With a relatively high number of PhD qualified paramedicine researchers, the research capacity of paramedicine in Australia and New Zealand is growing, with many paramedics having completed or undertaking graduate research studies. However, we know little about who they are, their motivations or aspirations.
Professor Peter O’Meara and a research team of fellow PA members Dr Paul Simpson, Dr Brian Maguire and Dr Paul Jennings are undertaking a project to identify and describe those involved in paramedicine and out-of-hospital research in Australia and New Zealand. PA is proud to be funding the preliminary project to enable this significant work to be undertaken for the benefit of PA members and paramedicine in general.
A key outcome of this work is the building of a research profile and record of accomplishment for the investigation team and potential industry partners that will enable the partnership to compete for competitive research funding to identify and develop paramedicine research priorities for Australia and New Zealand. The information will be invaluable to our new Research Special Interest Group headed by Kate Cantwell.
Professor O’Meara has provided an overview of this research.
- Map the out-of-hospital research capacity of the paramedicine discipline, ambulance services, universities and professional organisations in Australia and New Zealand.
- Lay the foundation for a larger project that will collaboratively identify and develop paramedicine research priorities that can be translated into research projects.
The overall project study design will utilise a mixed methods approach, as used to develop the EMS Research Agenda for Canada in 2011–12. Success will depend on:
- ensuring a representative sample of expert stakeholders
- fostering an open and collaborative roundtable discussion
- adhering to a pre-defined approach to measure consensus on each topic.

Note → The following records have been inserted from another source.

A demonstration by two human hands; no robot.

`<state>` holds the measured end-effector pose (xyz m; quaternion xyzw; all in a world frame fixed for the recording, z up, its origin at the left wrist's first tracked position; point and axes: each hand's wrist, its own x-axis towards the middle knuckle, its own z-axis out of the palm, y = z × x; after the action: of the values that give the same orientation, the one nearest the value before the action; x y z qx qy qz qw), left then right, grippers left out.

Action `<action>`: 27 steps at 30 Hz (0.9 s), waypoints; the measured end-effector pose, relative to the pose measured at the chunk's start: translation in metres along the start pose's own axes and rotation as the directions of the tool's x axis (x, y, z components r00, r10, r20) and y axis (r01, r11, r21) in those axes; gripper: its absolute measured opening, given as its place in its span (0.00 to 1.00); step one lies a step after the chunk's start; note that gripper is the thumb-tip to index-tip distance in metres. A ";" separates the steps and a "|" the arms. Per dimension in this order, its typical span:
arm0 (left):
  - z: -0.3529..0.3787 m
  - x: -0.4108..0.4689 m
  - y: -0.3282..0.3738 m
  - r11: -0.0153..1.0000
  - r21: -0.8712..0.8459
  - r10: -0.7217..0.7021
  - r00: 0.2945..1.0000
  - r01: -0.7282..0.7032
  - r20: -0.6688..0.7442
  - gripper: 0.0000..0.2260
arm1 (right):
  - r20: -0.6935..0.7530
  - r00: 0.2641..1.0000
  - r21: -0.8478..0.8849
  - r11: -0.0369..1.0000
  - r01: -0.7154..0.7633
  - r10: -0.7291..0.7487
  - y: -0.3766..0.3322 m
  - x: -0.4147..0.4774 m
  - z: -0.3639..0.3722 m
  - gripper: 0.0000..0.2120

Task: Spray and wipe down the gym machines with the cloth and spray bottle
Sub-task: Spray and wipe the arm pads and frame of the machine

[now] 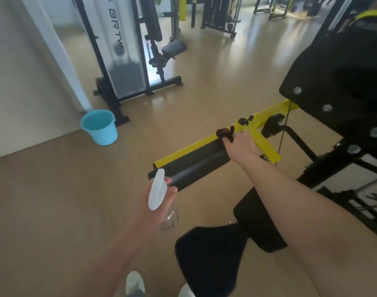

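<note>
From the head view, the left hand [159,202] has its fingers wrapped around a clear plastic spray bottle with a white trigger head [157,190]. The right hand [240,144] presses a dark crumpled cloth [224,132] onto the yellow steel machine bar [187,150], fingers closed on it. A light-blue plastic bucket [99,127] stands on the floor well to the left.

Both forearms bare, no sleeves visible. Left hand [159,198] and right hand [241,146] ungloved. White shoes [135,284] at frame bottom.
</note>
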<state>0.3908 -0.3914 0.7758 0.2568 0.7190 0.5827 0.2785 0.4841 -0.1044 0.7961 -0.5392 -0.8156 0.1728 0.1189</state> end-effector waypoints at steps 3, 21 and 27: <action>-0.002 0.001 -0.004 0.999 -0.038 -0.022 0.999 0.021 -0.040 0.06 | 0.033 0.993 -0.063 0.991 0.118 -0.116 -0.012 -0.017 0.018 0.19; 0.039 -0.018 -0.067 0.922 0.203 -0.297 0.939 0.329 -0.173 0.15 | -0.037 0.955 0.151 0.943 0.298 -0.296 -0.001 -0.022 0.034 0.14; 0.049 -0.019 -0.060 0.927 0.356 -0.124 0.992 0.118 -0.005 0.15 | -0.099 0.995 0.115 0.993 0.011 0.000 0.014 0.016 0.017 0.16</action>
<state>0.4358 -0.3824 0.7105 0.2632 0.8243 0.4228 0.2691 0.4832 -0.0877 0.7746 -0.5371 -0.7988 0.1925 0.1904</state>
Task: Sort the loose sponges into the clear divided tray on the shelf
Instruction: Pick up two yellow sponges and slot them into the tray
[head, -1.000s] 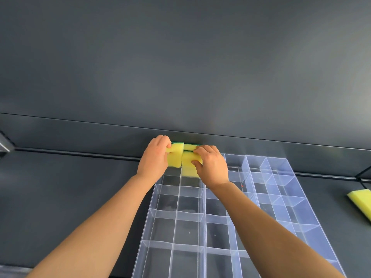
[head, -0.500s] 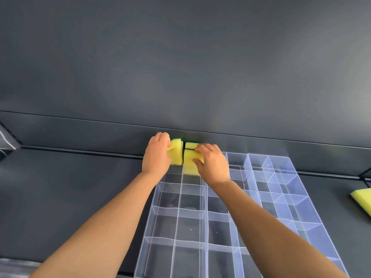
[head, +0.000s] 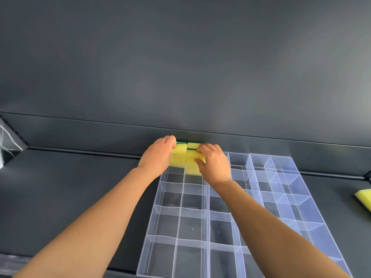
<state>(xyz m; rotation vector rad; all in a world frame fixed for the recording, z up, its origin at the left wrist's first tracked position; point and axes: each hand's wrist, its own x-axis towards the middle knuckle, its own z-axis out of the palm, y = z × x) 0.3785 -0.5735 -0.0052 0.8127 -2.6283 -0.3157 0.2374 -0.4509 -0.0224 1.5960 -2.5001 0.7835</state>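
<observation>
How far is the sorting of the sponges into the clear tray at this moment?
Early stage. Nothing looks finished: most compartments of the clear plastic divided tray show empty. In hand: the left hand and right hand each press yellow sponges with green backing into the far-left compartments. Left to do: at least one loose yellow sponge lies on the dark shelf, right of the tray.
</observation>
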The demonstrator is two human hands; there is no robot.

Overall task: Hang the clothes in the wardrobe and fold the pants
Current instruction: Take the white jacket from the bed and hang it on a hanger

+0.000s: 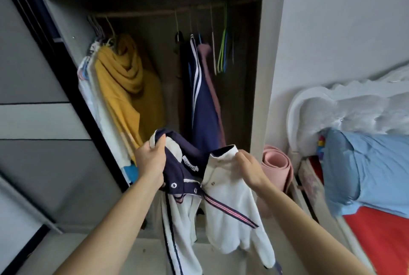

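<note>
Facing an open wardrobe (261, 75) that fills the upper centre of the frame. Bounded at left by a grey sliding door (33, 119) with a dark edge, at right by its own pale side and a bare wall (343, 20). Open room on the rail (177, 10) at upper centre, between a yellow hoodie (126, 88) at centre left and a navy striped garment (203, 108) at centre; a little more to the right of the empty hangers (222, 53).

Holding a jacket (223, 203) at lower centre, in front of the wardrobe's lower part, on no hanger. Gripping its navy collar side with the left hand (152, 159), fingers curled round the edge; pinching the white collar tip with the right hand (250, 168). Spread open between the two, with sleeves hanging toward the bottom edge.

Just right of the wardrobe, at centre right: a rolled pink mat (276, 166), upright, standing between wardrobe and bed (380, 237), near the right forearm. On the red-sheeted bed, a blue pillow (365, 170) against a white tufted headboard (332, 110). Beside the striped garment, touching it, a dusty pink garment (208, 71).

Fleecy white outside on the jacket, smooth navy lining, round metal snaps, striped ribbing along the hem. Thin hangers in green, blue and white. Soft, slumped hood on the hoodie.
</note>
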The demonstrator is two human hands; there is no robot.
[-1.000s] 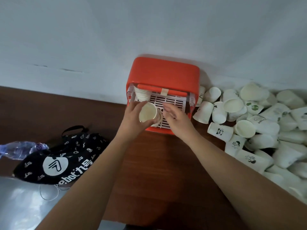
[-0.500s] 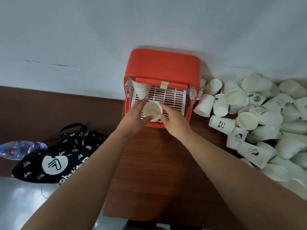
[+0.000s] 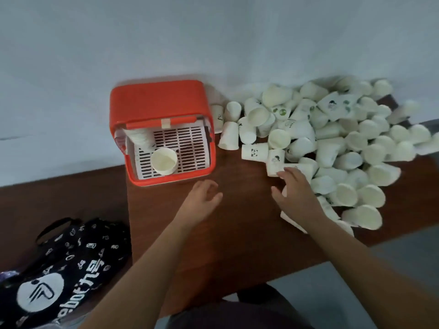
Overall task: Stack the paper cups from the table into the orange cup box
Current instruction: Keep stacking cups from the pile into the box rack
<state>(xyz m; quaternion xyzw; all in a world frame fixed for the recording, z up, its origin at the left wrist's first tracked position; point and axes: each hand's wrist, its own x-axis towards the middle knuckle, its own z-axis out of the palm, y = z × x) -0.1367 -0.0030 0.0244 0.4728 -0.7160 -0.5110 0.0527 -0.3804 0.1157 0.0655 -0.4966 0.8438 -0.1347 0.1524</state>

We will identify and describe expert stakeholders from Australia and New Zealand in four population sub-groups:
Active paramedicine and out-of-hospital researchers, who are those researchers who have published a minimum of five peer-reviewed papers (lead author on at least two) related directly to paramedicine or out-of-hospital research in the last five years. We expect that there will be a mix of physicians, nurses and paramedics in this category. Database searches will objectively identify these stakeholders.
Early career paramedicine researchers are those paramedics who have graduated with a doctorate in the last five years who do not qualify as active researchers. They are most likely faculty members of universities that offer paramedicine programs, although some are located in other universities and ambulance services.
Paramedics undertaking research degrees in Australia and New Zealand are the next generation of researchers who are at the novice stage of their development.
Research managers from the state and territory ambulance services are those managers or clinicians who are responsible for the governance, conduct or implementation of research in their respective organisations.
The immediate outcome of the preliminary project will be the collation of a complete list and description of paramedicine and out-of-hospital researchers, paramedic graduate researchers, and paramedic graduate research students. Subject to the permission of individuals and the availability of a suitable hosting website, this list would be an invaluable resource for universities, ambulance services and potential funding bodies.
The medium-term outcome will be the building of a research profile and record of accomplishment for the investigation team and potential industry partners that will enable the partnership to compete for competitive research funding to identify and develop paramedicine research priorities for Australia and New Zealand.